## Task to complete
Across the whole listing, return each line exactly, with no images included.

## Data section

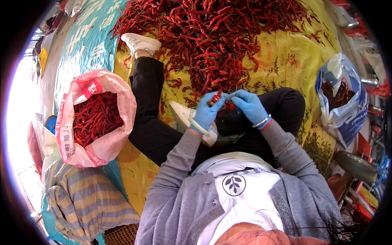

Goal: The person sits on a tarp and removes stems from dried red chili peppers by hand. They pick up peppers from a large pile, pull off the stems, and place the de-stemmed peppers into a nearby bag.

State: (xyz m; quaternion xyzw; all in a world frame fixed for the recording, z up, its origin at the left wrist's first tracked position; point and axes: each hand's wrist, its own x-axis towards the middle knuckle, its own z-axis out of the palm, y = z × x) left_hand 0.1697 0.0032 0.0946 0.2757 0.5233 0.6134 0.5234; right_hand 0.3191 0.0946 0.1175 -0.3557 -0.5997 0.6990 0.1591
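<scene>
Inside left grip, red chilli; right grip just beside.

A wide yellow plastic sheet carries a large heap of wrinkled red chillies; thin greenish-brown plant scraps are scattered on its right part. Along its left side lies a turquoise plastic sheet.

Far chillies look wrinkled, glossy; gloves smooth, rubbery; left bag crinkled, shiny plastic; near cardigan matt knit cloth.
</scene>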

## Answer below
Goal: The person sits on a tarp and removes stems from dried red chili peppers by hand. They pick up peppers from a large pile, pull off the stems, and place the de-stemmed peppers into a nearby bag.

State: (xyz m; quaternion xyzw; all in a world frame fixed for the recording, z up, its origin at the left wrist's first tracked position; point and axes: each hand's wrist, its own x-axis towards the middle knuckle, its own z-axis out of the palm, y = z × x) left_hand 0.1697 0.0032 0.0946 0.2757 0.5233 0.6134 0.5234; right_hand 0.3191 0.0946 0.1175 -0.3557 -0.5997 0.6990 0.1591
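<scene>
Inside left grip, red chilli; right grip just beside.

A wide yellow plastic sheet carries a large heap of wrinkled red chillies; thin greenish-brown plant scraps are scattered on its right part. Along its left side lies a turquoise plastic sheet.

Far chillies look wrinkled, glossy; gloves smooth, rubbery; left bag crinkled, shiny plastic; near cardigan matt knit cloth.
</scene>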

With this, the exercise has been completed.